[Data extracted from a collection]
========================================================================
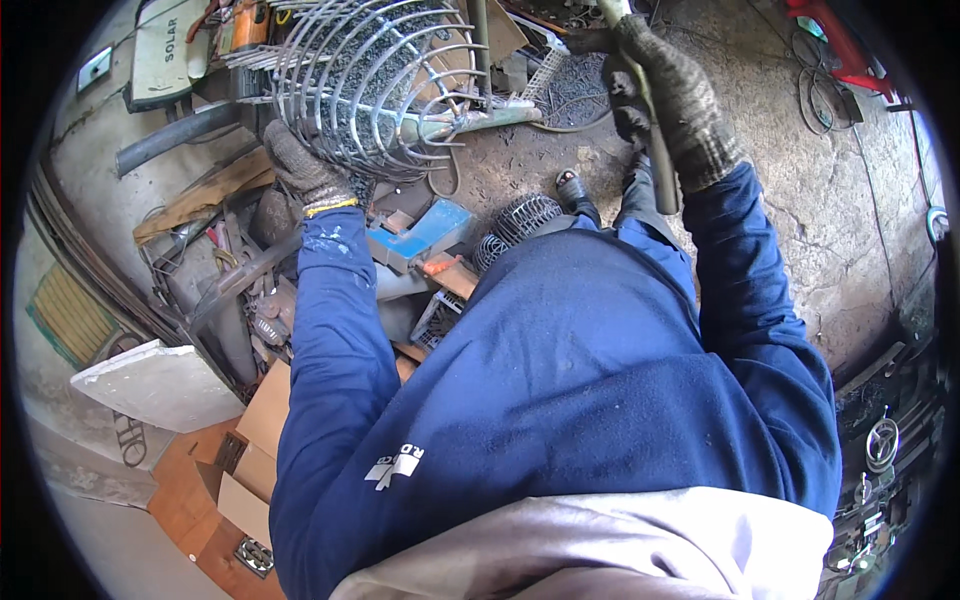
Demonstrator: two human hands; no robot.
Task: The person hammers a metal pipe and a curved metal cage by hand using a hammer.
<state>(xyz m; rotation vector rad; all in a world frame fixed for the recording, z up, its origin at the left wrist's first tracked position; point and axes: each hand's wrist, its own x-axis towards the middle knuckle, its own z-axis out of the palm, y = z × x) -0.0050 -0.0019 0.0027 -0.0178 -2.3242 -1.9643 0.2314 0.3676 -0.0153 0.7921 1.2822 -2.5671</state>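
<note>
At the upper left is a rounded cage of bent metal rods point(385, 95), its ribs curving over dark granular bits. My left hand point(300, 168), in a dark grey knit glove with a yellow cuff edge, is closed at the cage's lower left side. Its fingertips are partly hidden. My right hand point(680, 100), gloved the same way, is wrapped round a long metal bar point(662, 170) at the upper right, apart from the cage. The bar slants from the top edge down beside my right forearm. A metal tube point(500, 119) lies along the cage's right side.
A blue-topped box point(430, 228) sits below the cage, near black wire coils point(527, 215). Scrap metal and a wooden board point(205, 195) crowd the left, with a white slab point(160, 385) nearer. Concrete floor point(800, 220) stretches right, crossed by cables. A red object point(850, 50) stands far right.
</note>
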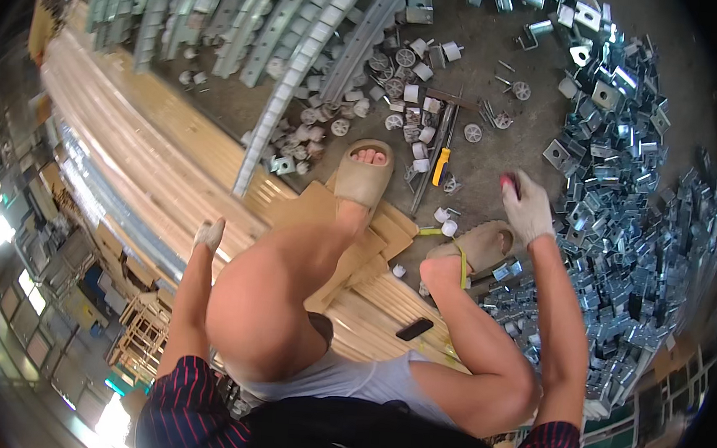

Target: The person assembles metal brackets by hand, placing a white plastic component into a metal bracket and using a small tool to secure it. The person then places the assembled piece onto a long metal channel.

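My right hand (530, 210), in a pale glove, hangs over the floor just left of the big pile of metal brackets (607, 168). Its fingers are closed around a small red thing (509, 182) whose kind I cannot make out. On the far side of my knee, my left hand (209, 234), also gloved, is beside the long plastic-wrapped bundles (146, 140); its fingers are too blurred and hidden to read. A screwdriver with a yellow handle (441, 166) lies on the floor ahead, among white rollers (420, 150) and thin metal rods (435, 137).
Long perforated metal rails (305, 43) lie at the far left, one reaching toward the bundles. Round spoked wheels (473, 133) are scattered on the floor. Flattened cardboard (383, 226) lies under my sandalled foot. A black phone-like object (414, 329) rests on the boards between my legs.
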Action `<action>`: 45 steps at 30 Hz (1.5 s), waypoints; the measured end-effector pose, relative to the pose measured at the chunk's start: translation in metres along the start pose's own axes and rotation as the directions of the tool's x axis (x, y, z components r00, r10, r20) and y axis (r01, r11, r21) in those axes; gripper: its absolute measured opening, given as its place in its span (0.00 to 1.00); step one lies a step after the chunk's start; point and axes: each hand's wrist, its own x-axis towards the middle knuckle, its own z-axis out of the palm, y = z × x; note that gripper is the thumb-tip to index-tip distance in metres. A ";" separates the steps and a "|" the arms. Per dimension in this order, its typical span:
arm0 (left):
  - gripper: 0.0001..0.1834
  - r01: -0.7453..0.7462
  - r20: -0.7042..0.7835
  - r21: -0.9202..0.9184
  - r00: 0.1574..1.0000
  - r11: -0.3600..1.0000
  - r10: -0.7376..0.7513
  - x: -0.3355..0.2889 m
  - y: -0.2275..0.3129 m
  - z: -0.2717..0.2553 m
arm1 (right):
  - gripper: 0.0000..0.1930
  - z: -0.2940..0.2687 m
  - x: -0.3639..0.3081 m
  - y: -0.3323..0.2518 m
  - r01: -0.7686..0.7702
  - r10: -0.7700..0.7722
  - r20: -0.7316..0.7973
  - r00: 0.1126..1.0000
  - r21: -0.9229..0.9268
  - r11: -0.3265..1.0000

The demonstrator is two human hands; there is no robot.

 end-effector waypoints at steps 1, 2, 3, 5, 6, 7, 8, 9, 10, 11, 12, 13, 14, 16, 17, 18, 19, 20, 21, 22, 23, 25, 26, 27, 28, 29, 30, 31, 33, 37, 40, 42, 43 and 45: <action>0.42 0.044 0.015 -0.003 0.999 0.999 -0.044 -0.007 0.007 0.009 | 0.15 -0.001 0.020 0.003 0.031 -0.034 -0.031 0.999 -0.099 0.995; 0.42 0.128 0.028 -0.028 0.991 0.991 -0.128 -0.010 -0.025 0.024 | 0.14 0.002 0.044 0.001 0.103 -0.112 -0.059 0.992 -0.136 0.985; 0.43 0.201 0.044 -0.054 0.979 0.978 -0.198 -0.015 -0.050 0.039 | 0.14 0.006 0.055 -0.001 0.125 -0.140 -0.077 0.987 -0.169 0.978; 0.45 0.337 0.065 -0.155 0.942 0.929 -0.331 -0.022 -0.091 0.064 | 0.15 -0.006 0.090 -0.010 0.158 -0.188 -0.109 0.976 -0.237 0.959; 0.46 0.387 0.076 -0.214 0.922 0.897 -0.380 -0.022 -0.106 0.075 | 0.15 -0.009 0.105 -0.022 0.228 -0.267 -0.169 0.949 -0.219 0.949; 0.47 0.431 0.088 -0.274 0.902 0.860 -0.423 -0.021 -0.115 0.086 | 0.16 -0.011 0.113 -0.025 0.202 -0.247 -0.186 0.951 -0.230 0.952; 0.48 0.460 0.103 -0.329 0.886 0.825 -0.452 -0.017 -0.124 0.097 | 0.16 -0.013 0.116 -0.032 0.186 -0.235 -0.196 0.952 -0.240 0.953; 0.48 0.482 0.115 -0.378 0.872 0.791 -0.476 -0.011 -0.128 0.107 | 0.16 -0.012 0.112 -0.037 0.145 -0.202 -0.228 0.952 -0.245 0.959; 0.49 0.491 0.129 -0.421 0.865 0.763 -0.485 -0.001 -0.130 0.116 | 0.17 -0.011 0.105 -0.037 0.102 -0.168 -0.260 0.951 -0.248 0.963; 0.50 0.497 0.135 -0.466 0.858 0.732 -0.496 0.007 -0.126 0.121 | 0.17 -0.011 0.098 -0.039 0.068 -0.141 -0.294 0.945 -0.245 0.967; 0.51 0.492 0.144 -0.497 0.859 0.715 -0.491 0.019 -0.122 0.128 | 0.17 -0.011 0.085 -0.037 0.022 -0.110 -0.307 0.945 -0.277 0.961; 0.52 0.492 0.148 -0.522 0.857 0.697 -0.494 0.026 -0.118 0.137 | 0.17 -0.012 0.065 -0.022 -0.022 -0.080 -0.310 0.947 -0.311 0.950; 0.53 0.492 0.152 -0.552 0.854 0.674 -0.498 0.035 -0.113 0.142 | 0.17 -0.012 0.054 -0.021 -0.052 -0.063 -0.316 0.947 -0.343 0.938; 0.55 0.482 0.153 -0.604 0.852 0.635 -0.501 0.057 -0.107 0.147 | 0.17 -0.010 0.041 -0.043 -0.099 -0.023 -0.301 0.953 -0.385 0.918; 0.56 0.473 0.146 -0.617 0.854 0.629 -0.499 0.073 -0.108 0.143 | 0.17 -0.005 0.036 -0.049 -0.128 0.006 -0.289 0.957 -0.404 0.906; 0.57 0.464 0.137 -0.625 0.856 0.627 -0.498 0.088 -0.111 0.136 | 0.17 -0.001 0.033 -0.056 -0.130 0.005 -0.278 0.960 -0.433 0.892; 0.58 0.462 0.142 -0.634 0.857 0.620 -0.495 0.094 -0.114 0.139 | 0.17 0.002 0.030 -0.064 -0.131 0.004 -0.267 0.964 -0.462 0.877; 0.59 0.457 0.151 -0.647 0.861 0.610 -0.486 0.103 -0.115 0.142 | 0.16 0.006 0.023 -0.070 -0.145 0.016 -0.260 0.965 -0.485 0.862; 0.60 0.450 0.158 -0.655 0.867 0.607 -0.473 0.110 -0.120 0.143 | 0.17 0.010 0.020 -0.074 -0.153 0.015 -0.266 0.964 -0.508 0.848; 0.62 0.446 0.169 -0.659 0.872 0.605 -0.459 0.116 -0.121 0.149 | 0.16 0.016 0.016 -0.080 -0.167 0.021 -0.287 0.958 -0.496 0.852; 0.63 0.436 0.171 -0.676 0.877 0.595 -0.449 0.123 -0.123 0.155 | 0.16 0.015 0.012 -0.087 -0.176 0.018 -0.311 0.950 -0.488 0.855; 0.65 0.429 0.181 -0.700 0.880 0.571 -0.440 0.129 -0.134 0.168 | 0.16 0.015 0.003 -0.098 -0.184 -0.004 -0.361 0.932 -0.484 0.856; 0.66 0.424 0.178 -0.710 0.881 0.562 -0.439 0.132 -0.134 0.174 | 0.16 0.012 -0.005 -0.103 -0.181 -0.020 -0.390 0.921 -0.473 0.862; 0.71 0.418 0.167 -0.730 0.876 0.541 -0.453 0.132 -0.140 0.165 | 0.16 0.015 -0.010 -0.108 -0.171 -0.034 -0.408 0.912 -0.456 0.873; 0.77 0.411 0.163 -0.747 0.876 0.523 -0.454 0.131 -0.136 0.164 | 0.16 0.017 -0.016 -0.112 -0.160 -0.049 -0.425 0.904 -0.442 0.883; 0.81 0.426 0.197 -0.754 0.872 0.500 -0.448 0.145 -0.145 0.173 | 0.16 0.018 -0.022 -0.109 -0.115 -0.103 -0.452 0.886 -0.430 0.895; 0.83 0.415 0.192 -0.768 0.875 0.487 -0.444 0.153 -0.153 0.181 | 0.16 0.021 -0.031 -0.117 -0.099 -0.117 -0.450 0.886 -0.428 0.898; 0.85 0.403 0.186 -0.782 0.879 0.474 -0.440 0.162 -0.163 0.189 | 0.16 0.029 -0.036 -0.121 -0.102 -0.107 -0.450 0.887 -0.417 0.903; 0.81 0.466 0.169 -0.664 0.856 0.586 -0.489 0.126 -0.128 0.158 | 0.17 0.031 -0.056 -0.117 -0.163 -0.057 -0.446 0.893 -0.438 0.884; 0.81 0.464 0.136 -0.617 0.859 0.636 -0.494 0.134 -0.135 0.161 | 0.17 0.030 -0.070 -0.106 -0.164 -0.077 -0.458 0.886 -0.464 0.870; 0.74 0.437 0.117 -0.598 0.877 0.673 -0.465 0.145 -0.161 0.159 | 0.16 0.049 -0.084 -0.097 -0.207 -0.032 -0.504 0.863 -0.410 0.888; 0.70 0.405 0.115 -0.588 0.898 0.700 -0.424 0.155 -0.151 0.165 | 0.16 0.052 -0.086 -0.081 -0.223 -0.069 -0.558 0.827 -0.438 0.871; 0.68 0.392 0.109 -0.581 0.906 0.713 -0.408 0.159 -0.152 0.168 | 0.15 0.063 -0.097 -0.098 -0.203 -0.015 -0.530 0.848 -0.351 0.914; 0.63 0.338 0.098 -0.536 0.935 0.774 -0.341 0.160 -0.132 0.179 | 0.17 0.066 -0.113 -0.071 -0.286 0.043 -0.478 0.877 -0.448 0.847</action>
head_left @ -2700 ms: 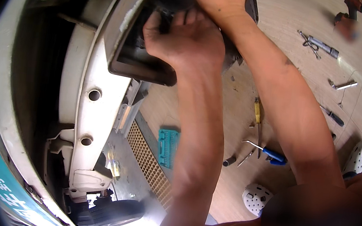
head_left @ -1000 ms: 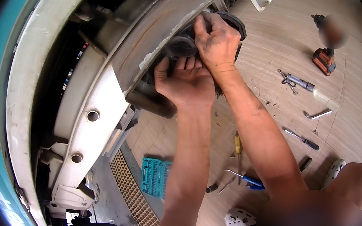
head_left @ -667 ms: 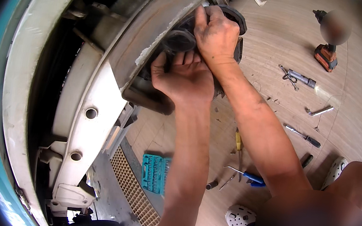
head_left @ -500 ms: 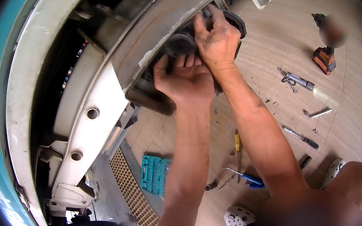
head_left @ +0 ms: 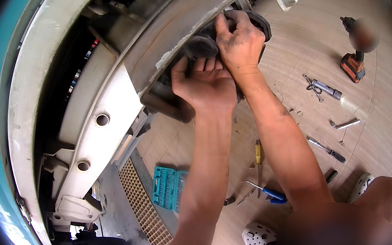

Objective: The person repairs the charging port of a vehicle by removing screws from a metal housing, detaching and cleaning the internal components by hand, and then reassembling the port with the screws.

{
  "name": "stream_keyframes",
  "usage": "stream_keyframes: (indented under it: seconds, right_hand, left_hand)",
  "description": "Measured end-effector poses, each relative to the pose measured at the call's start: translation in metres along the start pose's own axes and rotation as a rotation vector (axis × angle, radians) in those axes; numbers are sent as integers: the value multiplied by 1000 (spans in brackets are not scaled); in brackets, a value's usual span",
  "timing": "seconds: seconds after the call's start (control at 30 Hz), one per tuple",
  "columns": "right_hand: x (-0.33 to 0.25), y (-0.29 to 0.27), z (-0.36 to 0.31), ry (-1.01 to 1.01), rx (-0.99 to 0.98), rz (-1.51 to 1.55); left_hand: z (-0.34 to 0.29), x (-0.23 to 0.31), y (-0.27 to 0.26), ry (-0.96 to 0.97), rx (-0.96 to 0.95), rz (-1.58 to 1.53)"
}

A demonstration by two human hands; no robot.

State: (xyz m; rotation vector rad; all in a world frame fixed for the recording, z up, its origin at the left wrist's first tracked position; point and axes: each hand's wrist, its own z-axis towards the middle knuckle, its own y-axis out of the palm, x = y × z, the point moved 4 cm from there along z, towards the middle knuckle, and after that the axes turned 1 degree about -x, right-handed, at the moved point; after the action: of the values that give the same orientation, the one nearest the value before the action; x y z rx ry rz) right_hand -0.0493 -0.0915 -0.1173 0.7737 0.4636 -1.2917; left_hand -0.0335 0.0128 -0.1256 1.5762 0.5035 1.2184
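Note:
Under the metal frame's ragged lower edge [head_left: 175, 51] sits a dark, dirty assembly with a round cup-like part [head_left: 201, 47] and a black rim [head_left: 259, 23]. My left hand [head_left: 205, 87] is turned palm up beneath the round part, its thumb to the left and its fingers curled up against the underside. What lies inside that curl is hidden. My right hand [head_left: 241, 44], back toward me and smudged, is above and right of it. Its thumb and bent fingers close on the assembly between the frame edge and the black rim; the fingertips are hidden.
A cordless power tool [head_left: 355, 63], flashlight [head_left: 326, 88], socket wrench [head_left: 345, 123] and screwdriver [head_left: 327, 149] lie on the floor at right. Below are a yellow-handled tool [head_left: 258, 152], a blue-handled pick [head_left: 273, 194] and a teal tool case [head_left: 164, 187]. White vehicle bodywork [head_left: 98, 140] stands left.
The whole view has shifted slightly, so things sit a little farther right. My right hand's fingers have bent more at the assembly; my left hand stays under it.

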Motion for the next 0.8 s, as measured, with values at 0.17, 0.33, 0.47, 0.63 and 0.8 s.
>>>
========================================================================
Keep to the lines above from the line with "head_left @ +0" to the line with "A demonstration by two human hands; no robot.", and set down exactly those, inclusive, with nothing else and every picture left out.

● **Exercise response**:
head_left @ +0 ms: 

Objective: The person repairs the charging port of a vehicle by removing screws from a metal housing, detaching and cleaning the internal components by hand, and then reassembling the port with the screws.

{
  "name": "stream_keyframes",
  "usage": "stream_keyframes: (indented under it: seconds, right_hand, left_hand)",
  "description": "Measured end-effector poses, each relative to the pose measured at the call's start: translation in metres along the start pose's own axes and rotation as a rotation vector (axis × angle, radians) in those axes; numbers are sent as integers: the value multiplied by 1000 (spans in brackets are not scaled); in brackets, a value's usual span",
  "timing": "seconds: seconds after the call's start (control at 30 Hz), one per tuple",
  "columns": "right_hand: x (-0.33 to 0.25), y (-0.29 to 0.27), z (-0.36 to 0.31), ry (-1.01 to 1.01), rx (-0.99 to 0.98), rz (-1.51 to 1.55); left_hand: z (-0.34 to 0.29), x (-0.23 to 0.31), y (-0.27 to 0.26), ry (-0.96 to 0.97), rx (-0.96 to 0.95), rz (-1.58 to 1.53)"
}

A demonstration by two human hands; no robot.

This exercise has been completed.